If the VMCB is correctly prepared (and we are not already running in a VM), VMRUN will first save the host state in a memory region called the host save area, whose address is configured by writing a physical address to the VM_HSAVE_PA MSR. Once the host state is saved, the CPU switches to the VM context and VMRUN only returns once a VM exit is triggered for one reason or another.

An interesting aspect of SVM is that a lot of the state recovery after a VM exit has to be done by the hypervisor. Once a VM exit occurs, only RIP, RSP and RAX are restored to the previous host values and all other general purpose registers still contain the guest values. In addition, a full context switch requires manual execution of the VMSAVE/VMLOAD instructions which save/load additional system registers (FS, SS, LDTR, STAR, LSTAR …) from memory.

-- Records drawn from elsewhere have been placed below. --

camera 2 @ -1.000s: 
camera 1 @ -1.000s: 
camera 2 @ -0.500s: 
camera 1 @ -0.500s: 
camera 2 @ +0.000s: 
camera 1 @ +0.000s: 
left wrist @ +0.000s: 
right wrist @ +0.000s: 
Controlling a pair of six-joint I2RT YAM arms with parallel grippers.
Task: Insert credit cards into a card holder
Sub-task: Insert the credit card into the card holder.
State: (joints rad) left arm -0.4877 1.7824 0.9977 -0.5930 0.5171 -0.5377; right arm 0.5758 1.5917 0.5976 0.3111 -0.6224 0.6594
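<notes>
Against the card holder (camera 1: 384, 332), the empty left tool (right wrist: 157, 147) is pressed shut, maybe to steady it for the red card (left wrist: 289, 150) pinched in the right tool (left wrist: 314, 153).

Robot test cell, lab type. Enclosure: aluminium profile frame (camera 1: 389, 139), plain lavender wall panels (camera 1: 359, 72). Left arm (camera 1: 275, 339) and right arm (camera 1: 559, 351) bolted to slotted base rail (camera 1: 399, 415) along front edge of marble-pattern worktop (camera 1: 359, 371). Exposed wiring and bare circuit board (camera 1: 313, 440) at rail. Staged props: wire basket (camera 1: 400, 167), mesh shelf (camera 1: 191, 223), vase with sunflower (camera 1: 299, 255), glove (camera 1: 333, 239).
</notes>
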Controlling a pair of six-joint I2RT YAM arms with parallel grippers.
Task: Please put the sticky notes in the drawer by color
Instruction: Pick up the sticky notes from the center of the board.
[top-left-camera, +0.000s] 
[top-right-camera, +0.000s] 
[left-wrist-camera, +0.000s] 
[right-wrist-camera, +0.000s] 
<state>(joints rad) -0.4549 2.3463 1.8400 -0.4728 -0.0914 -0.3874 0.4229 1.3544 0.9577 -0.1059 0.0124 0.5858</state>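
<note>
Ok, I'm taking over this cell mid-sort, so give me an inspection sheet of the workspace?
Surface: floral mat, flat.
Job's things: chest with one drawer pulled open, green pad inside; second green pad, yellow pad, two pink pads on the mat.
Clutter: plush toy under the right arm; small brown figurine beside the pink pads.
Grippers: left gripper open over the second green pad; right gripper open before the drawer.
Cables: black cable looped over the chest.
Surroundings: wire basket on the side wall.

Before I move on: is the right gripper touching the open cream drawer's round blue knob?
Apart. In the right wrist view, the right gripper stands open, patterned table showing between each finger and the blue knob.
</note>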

For nested virtualization to work, KVM intercepts execution of the VMRUN instruction and creates its own VMCB based on the VMCB the L1 guest prepared (called vmcb12 in KVM terminology). Of course, KVM can’t trust the guest provided vmcb12 and needs to carefully validate all fields that end up in the real VMCB that gets passed to the hardware (known as vmcb02).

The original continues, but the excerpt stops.